Task to complete: Reproduce the data exactly and drop any pictures it holds.

Content starts

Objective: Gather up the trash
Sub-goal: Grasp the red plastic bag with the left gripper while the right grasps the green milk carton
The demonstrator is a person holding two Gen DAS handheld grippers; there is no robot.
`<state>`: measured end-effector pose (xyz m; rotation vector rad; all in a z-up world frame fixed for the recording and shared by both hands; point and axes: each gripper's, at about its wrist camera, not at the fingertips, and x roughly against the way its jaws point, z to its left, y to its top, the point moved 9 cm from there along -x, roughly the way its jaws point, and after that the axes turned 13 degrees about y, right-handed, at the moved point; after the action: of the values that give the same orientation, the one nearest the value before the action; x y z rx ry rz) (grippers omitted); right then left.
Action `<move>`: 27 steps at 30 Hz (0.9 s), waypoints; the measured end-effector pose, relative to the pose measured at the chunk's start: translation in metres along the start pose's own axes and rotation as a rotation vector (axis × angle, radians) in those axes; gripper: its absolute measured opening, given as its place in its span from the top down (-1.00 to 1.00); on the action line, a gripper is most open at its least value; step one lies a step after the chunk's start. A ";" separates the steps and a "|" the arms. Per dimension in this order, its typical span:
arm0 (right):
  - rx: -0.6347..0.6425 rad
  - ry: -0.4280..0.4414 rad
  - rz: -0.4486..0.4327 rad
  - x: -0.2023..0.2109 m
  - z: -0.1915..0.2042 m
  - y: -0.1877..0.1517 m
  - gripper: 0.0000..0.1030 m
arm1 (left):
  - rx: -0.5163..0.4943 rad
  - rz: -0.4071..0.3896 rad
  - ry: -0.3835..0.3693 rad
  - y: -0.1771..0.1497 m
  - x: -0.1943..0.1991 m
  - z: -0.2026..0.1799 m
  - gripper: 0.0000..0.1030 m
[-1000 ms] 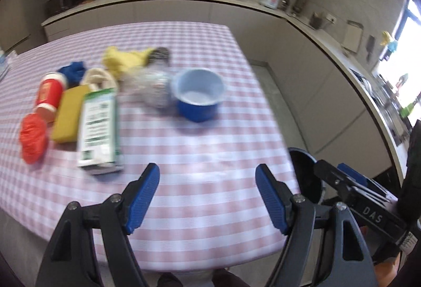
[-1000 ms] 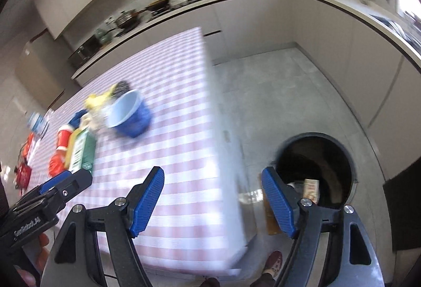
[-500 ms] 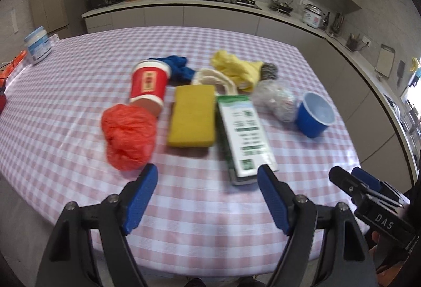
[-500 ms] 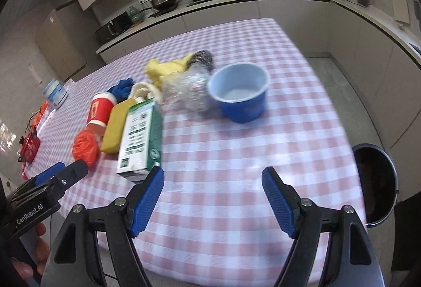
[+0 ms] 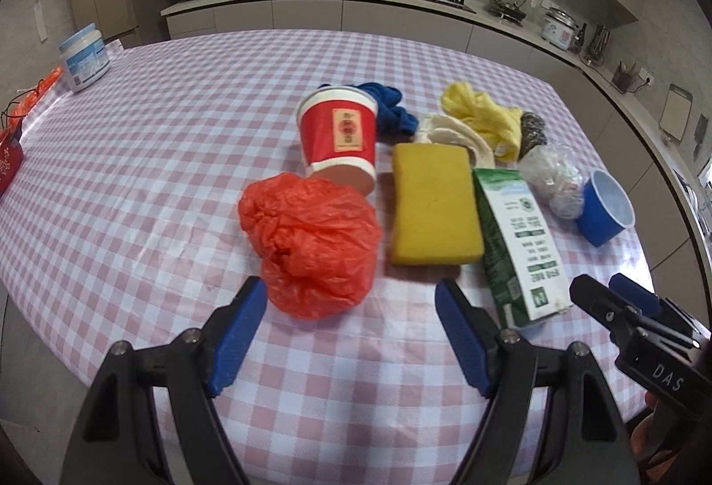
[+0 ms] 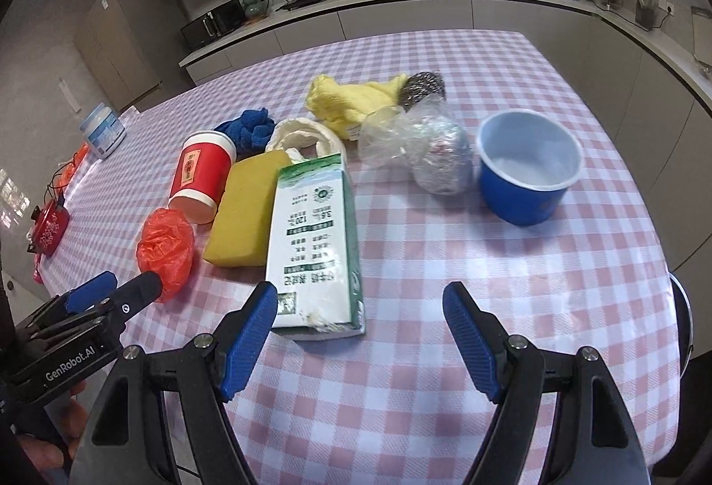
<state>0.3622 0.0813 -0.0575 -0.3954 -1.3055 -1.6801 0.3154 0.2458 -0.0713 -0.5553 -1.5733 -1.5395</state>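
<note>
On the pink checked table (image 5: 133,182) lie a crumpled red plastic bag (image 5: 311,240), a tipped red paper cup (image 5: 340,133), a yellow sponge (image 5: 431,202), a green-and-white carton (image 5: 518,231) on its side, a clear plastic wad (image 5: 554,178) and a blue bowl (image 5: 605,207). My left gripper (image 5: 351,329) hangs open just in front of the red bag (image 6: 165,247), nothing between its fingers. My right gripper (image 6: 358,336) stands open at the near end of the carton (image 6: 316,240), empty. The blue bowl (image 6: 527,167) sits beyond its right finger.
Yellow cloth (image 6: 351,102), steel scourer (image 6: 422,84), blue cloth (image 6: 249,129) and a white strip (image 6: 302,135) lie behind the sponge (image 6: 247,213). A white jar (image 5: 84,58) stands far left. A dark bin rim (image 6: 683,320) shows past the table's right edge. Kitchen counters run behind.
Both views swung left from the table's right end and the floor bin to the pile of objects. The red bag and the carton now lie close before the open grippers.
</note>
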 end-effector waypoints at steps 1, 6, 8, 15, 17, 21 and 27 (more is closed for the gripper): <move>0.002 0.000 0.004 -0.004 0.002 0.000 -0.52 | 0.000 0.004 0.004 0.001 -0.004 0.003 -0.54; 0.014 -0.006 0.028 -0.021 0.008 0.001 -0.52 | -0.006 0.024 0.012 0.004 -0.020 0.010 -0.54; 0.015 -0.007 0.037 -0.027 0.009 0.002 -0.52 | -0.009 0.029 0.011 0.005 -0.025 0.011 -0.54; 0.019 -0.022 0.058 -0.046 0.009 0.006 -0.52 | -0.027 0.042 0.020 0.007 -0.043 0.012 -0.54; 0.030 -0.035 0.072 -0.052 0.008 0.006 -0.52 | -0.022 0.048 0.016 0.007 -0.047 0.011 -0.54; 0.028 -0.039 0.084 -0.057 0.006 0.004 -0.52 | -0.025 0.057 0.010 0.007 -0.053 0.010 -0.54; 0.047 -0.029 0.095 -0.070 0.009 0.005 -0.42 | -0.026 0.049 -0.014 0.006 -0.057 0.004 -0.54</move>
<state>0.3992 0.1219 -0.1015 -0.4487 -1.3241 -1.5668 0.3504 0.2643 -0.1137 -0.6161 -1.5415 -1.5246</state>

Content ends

Answer to the problem:
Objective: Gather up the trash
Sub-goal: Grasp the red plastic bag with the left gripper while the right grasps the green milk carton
The demonstrator is a person holding two Gen DAS handheld grippers; there is no robot.
`<state>`: measured end-effector pose (xyz m; rotation vector rad; all in a z-up world frame fixed for the recording and shared by both hands; point and axes: each gripper's, at about its wrist camera, not at the fingertips, and x roughly against the way its jaws point, z to its left, y to its top, the point moved 9 cm from there along -x, roughly the way its jaws point, and after that the axes turned 13 degrees about y, right-handed, at the moved point; after the action: of the values that give the same orientation, the one nearest the value before the action; x y z rx ry rz) (grippers omitted); right then left.
Action `<move>`: 27 steps at 30 Hz (0.9 s), waypoints; the measured end-effector pose, relative to the pose measured at the chunk's start: translation in metres along the start pose's own axes and rotation as a rotation vector (axis × angle, radians) in those axes; gripper: its absolute measured opening, given as its place in its span from the top down (-1.00 to 1.00); on the action line, a gripper is most open at its least value; step one lies a step after the chunk's start. A ";" separates the steps and a "|" the arms. Per dimension in this order, its typical span:
arm0 (right):
  - rx: -0.6347..0.6425 rad
  - ry: -0.4280..0.4414 rad
  - rz: -0.4486..0.4327 rad
  - x: -0.2023..0.2109 m
  - z: -0.1915..0.2042 m
  - y: -0.1877..0.1517 m
  - gripper: 0.0000..0.1030 m
arm1 (left):
  - rx: -0.5163..0.4943 rad
  - rz: -0.4071..0.3896 rad
  - ry: -0.3835..0.3693 rad
  - y: -0.1771..0.1497 m
  - x: -0.1943..0.1991 m
  - z: -0.2026..0.1799 m
  - gripper: 0.0000..0.1030 m
[-1000 ms] 
[-1000 ms] 
[-500 ms] 
[-500 ms] 
[+0 ms] 
[+0 ms] 
<state>0.3622 0.0813 -0.0575 -0.3954 -1.3055 -1.6801 0.3154 0.2458 -0.0713 -0.5553 -1.5733 -1.5395</state>
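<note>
On the pink checked table (image 5: 133,182) lie a crumpled red plastic bag (image 5: 311,240), a tipped red paper cup (image 5: 340,133), a yellow sponge (image 5: 431,202), a green-and-white carton (image 5: 518,231) on its side, a clear plastic wad (image 5: 554,178) and a blue bowl (image 5: 605,207). My left gripper (image 5: 351,329) hangs open just in front of the red bag (image 6: 165,247), nothing between its fingers. My right gripper (image 6: 358,336) stands open at the near end of the carton (image 6: 316,240), empty. The blue bowl (image 6: 527,167) sits beyond its right finger.
Yellow cloth (image 6: 351,102), steel scourer (image 6: 422,84), blue cloth (image 6: 249,129) and a white strip (image 6: 302,135) lie behind the sponge (image 6: 247,213). A white jar (image 5: 84,58) stands far left. A dark bin rim (image 6: 683,320) shows past the table's right edge. Kitchen counters run behind.
Both views swung left from the table's right end and the floor bin to the pile of objects. The red bag and the carton now lie close before the open grippers.
</note>
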 end-effector waypoints at steps 1, 6, 8, 15, 17, 21 and 27 (more is closed for the gripper): <move>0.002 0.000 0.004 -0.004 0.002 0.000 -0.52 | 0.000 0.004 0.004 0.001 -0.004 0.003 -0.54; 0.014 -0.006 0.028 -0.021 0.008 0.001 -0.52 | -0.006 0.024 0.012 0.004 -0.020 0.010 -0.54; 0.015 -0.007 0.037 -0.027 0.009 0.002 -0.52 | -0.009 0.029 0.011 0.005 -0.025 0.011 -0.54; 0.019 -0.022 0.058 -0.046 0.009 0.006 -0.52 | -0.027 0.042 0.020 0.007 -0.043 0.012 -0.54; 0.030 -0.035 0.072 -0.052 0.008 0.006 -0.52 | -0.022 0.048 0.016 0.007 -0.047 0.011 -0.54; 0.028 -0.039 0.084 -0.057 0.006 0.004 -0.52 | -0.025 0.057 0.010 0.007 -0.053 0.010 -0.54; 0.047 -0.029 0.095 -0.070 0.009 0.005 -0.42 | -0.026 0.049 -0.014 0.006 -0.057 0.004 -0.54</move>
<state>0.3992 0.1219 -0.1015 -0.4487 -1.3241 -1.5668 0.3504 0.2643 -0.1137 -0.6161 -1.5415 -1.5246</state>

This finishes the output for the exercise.